Après l’alcool, le tabac, la nourriture, voilà que l’Etat et les entreprises s’inquiètent de la durée et de la qualité de notre sommeil. La dictature menace.
«Si tu passes au lit huit heures par jour, ça veut dire que le sommeil réduit ta vie d’un tiers. Ca revient au même que de mourir à cinquante ans, et ça concerne absolument tout le monde. Ce n’est pas juste une maladie, c’est une vraie peste! Et personne n’est immunisé, tu comprends?», lit-on dans «La maison du sommeil », la satire sociale de Jonathan Coe. Peste ou remède, le sommeil? Peste aux yeux de Margaret Thatcher qui dormait trois heures par nuit, remède pour Lionel Messi qui en a besoin de douze.

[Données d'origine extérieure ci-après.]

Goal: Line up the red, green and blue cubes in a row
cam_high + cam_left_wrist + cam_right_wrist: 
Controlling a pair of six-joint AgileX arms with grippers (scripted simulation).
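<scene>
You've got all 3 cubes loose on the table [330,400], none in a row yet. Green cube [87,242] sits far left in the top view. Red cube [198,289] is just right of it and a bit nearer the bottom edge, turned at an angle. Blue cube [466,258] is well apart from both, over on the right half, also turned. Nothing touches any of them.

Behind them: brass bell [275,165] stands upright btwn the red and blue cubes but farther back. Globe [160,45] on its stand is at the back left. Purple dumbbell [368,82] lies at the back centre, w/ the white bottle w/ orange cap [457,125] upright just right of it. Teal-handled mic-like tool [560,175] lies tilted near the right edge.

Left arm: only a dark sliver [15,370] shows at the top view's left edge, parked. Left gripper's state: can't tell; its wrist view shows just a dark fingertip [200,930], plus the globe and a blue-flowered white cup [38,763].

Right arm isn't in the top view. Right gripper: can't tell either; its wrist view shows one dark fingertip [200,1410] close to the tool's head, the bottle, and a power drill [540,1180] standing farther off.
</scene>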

Pourquoi dormons-nous? Le sommeil a toujours fasciné. La réponse semble simple: nous dormons car nous sommes fatigués et, après une nuit de sommeil, nous avons récupéré. Est-ce là sa seule fonction? Jamais autant de scientifiques ne se sont penchés sur la question. Leurs réponses: le sommeil est indispensable au développement cérébral, permet d’assurer un grand nombre de fonctions métaboliques et influence le système immunitaire. Limiter son temps de sommeil expose donc à des risques. La perte de vigilance, les problèmes de mémoire et d’apprentissage, le surpoids, le diabète ou encore les maladies cardio-vasculaires figurent sur une liste qui ne cesse de s’allonger. Même la qualité du sperme serait corrélée précisément aux heures de sommeil, selon 15 mg cialis.

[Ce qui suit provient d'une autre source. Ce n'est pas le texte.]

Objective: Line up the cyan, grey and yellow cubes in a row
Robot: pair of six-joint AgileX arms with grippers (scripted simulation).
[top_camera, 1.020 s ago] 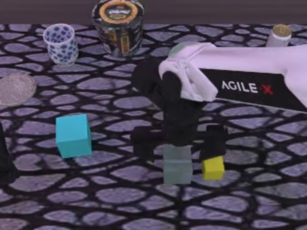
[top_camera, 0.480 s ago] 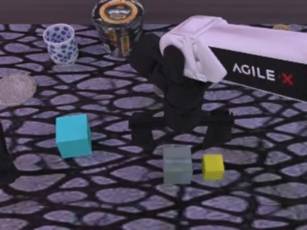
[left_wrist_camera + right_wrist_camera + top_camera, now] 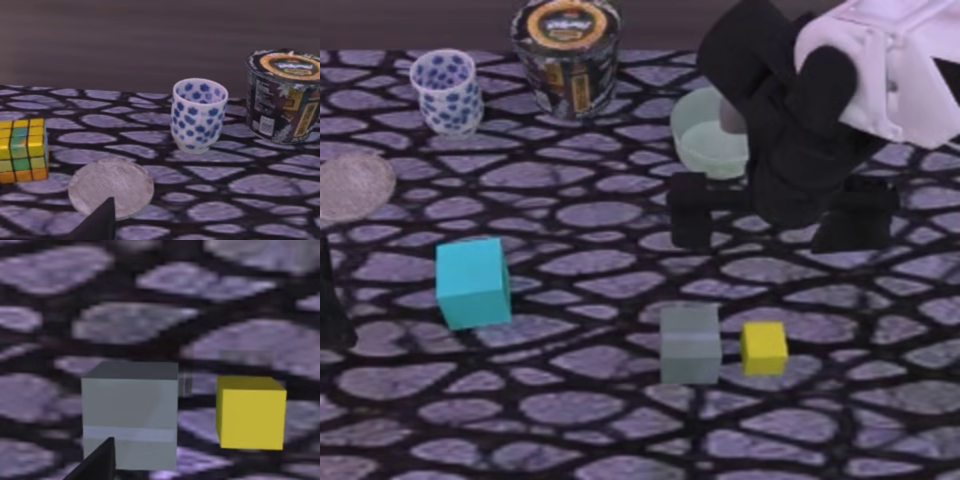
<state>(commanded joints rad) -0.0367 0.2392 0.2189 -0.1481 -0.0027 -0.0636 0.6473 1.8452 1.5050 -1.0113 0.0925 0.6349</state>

Que de risques un sommeil tronqué fait-il courir à la population! Pas surprenant dès lors que la Confédération incite désormais ses fonctionnaires à suivre des «ateliers de gestion du sommeil». La Suisse ne fait pas cavalier seul; en Grande-Bretagne, le système de santé offre depuis quelques temps déjà des cours de sommeil. Outre-Manche, on craint que le capitalisme ne meure, non de ses contradictions, comme Marx le pensait, mais parce que les CEO sont éreintés et prennent de mauvaises décisions, comme s’en alarme le Guardian avec un humour très british. L’une de ses journalistes, très endettée en matière de sommeil, a suivi un cours mis sur pieds par la NHS (National Health Service). Elle y a appris les rudiments de «l’hygiène du sommeil»: dormir huit heures. N’associer son lit qu’au sommeil. Pas de TV, d’ordinateurs, de smartphone et même de livres sur le matelas…
Dans le secteur privé, le repos du personnel est également l’objet de préoccupation. Ainsi, lors d’une conférence TED, Arianna Huffington lie la productivité, l’épanouissement et le succès à un bon sommeil. La fondatrice du Huffington Post a d’ailleurs fait installer pour ses employés des espaces dédiés à la sieste.
«Combien d’heures dormez-vous?», «Vous levez-vous la nuit pour faire pipi?», de telles questions pourraient faire leur apparition demain dans les entretiens d’embauche. A l’heure de choisir entre plusieurs candidats, pourquoi opter pour une personne en déficit chronique de sommeil ou, pis encore, souffrant de nycturie? Depuis le dernier Congrès européen d’urologie de Milan qui s’est tenu en mars, on ne saurait ignorer que les personnes qui se lèvent la nuit ont une productivité inférieure de 24%.
Face à de telles intrusions dans la vie privée, la «dictature de la santé» n’est pas loin. Juli Zeh prévoit son avènement pour le milieu de notre siècle. Dans «Corpus Delicti», la juriste et écrivaine allemande décrit une société où l’on ne se dit plus «Bonjour!» mais «Santé!», car le principal devoir civique consiste à se préoccuper de sa santé, devenue la valeur suprême. Quant à la liberté, les deux personnages principaux de son ouvrage apprennent, à leur dépens, qu’elle a déserté les lieux.